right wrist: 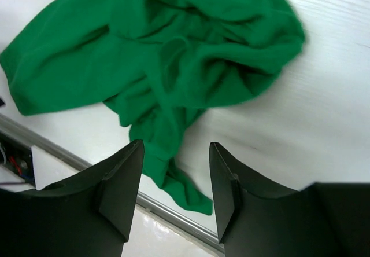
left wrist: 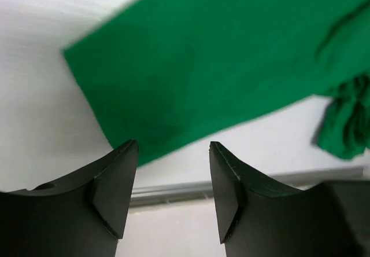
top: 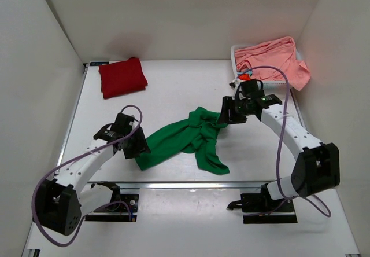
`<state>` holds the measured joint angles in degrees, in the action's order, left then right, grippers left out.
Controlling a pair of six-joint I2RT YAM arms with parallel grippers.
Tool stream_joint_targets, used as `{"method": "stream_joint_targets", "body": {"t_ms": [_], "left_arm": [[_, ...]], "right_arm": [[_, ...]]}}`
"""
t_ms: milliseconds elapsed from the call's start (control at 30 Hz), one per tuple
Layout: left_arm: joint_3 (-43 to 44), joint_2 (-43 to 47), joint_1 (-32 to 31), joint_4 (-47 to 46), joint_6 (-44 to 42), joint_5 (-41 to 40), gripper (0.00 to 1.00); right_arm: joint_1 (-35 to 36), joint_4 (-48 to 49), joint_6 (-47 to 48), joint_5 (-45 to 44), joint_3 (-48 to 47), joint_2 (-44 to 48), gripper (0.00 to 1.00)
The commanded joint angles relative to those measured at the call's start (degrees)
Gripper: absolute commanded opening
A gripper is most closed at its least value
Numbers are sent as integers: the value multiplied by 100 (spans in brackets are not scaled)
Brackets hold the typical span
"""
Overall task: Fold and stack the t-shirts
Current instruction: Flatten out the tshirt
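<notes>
The left gripper point(top: 139, 147) stands with its two dark fingers apart and nothing between them. In its wrist view the gripper point(left wrist: 173, 153) hangs over bare table, and a flat, smooth corner of the green t-shirt point(left wrist: 219, 66) lies just beyond the fingertips, apart from them. That picture is somewhat blurred.

The right gripper point(top: 225, 117) also has its two fingers spread and holds nothing. Its wrist view shows the gripper point(right wrist: 176, 153) above the bunched, wrinkled end of the green t-shirt point(right wrist: 173, 54), with a narrow tail of cloth running down past the left finger point(right wrist: 124, 182).

From above, the green t-shirt point(top: 188, 138) lies crumpled and unfolded on the white table point(top: 173, 89), one gripper at each end of it: the left at its near-left corner, the right at its far-right bunch.

There are three t-shirts in all. Far to the left of the green one, well apart from it, the dark red t-shirt point(top: 122, 76) lies folded into a neat rectangle. Far to the right of the green one, the salmon pink t-shirt point(top: 274, 60) is heaped loosely over the one white basket point(top: 236, 57), spilling across its rim. Two arms are in view, each trailing one purple cable point(top: 280, 135).
</notes>
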<state>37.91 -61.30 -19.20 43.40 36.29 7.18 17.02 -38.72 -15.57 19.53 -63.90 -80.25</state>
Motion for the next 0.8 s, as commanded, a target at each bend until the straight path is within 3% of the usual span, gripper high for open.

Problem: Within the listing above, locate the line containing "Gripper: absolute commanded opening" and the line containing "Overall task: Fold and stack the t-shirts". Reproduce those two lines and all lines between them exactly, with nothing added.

Exercise answer:
Gripper: absolute commanded opening
A gripper is most closed at its least value
Numbers are sent as integers: the value multiplied by 100 (spans in brackets are not scaled)
Brackets hold the typical span
"""
Overall task: Fold and stack the t-shirts

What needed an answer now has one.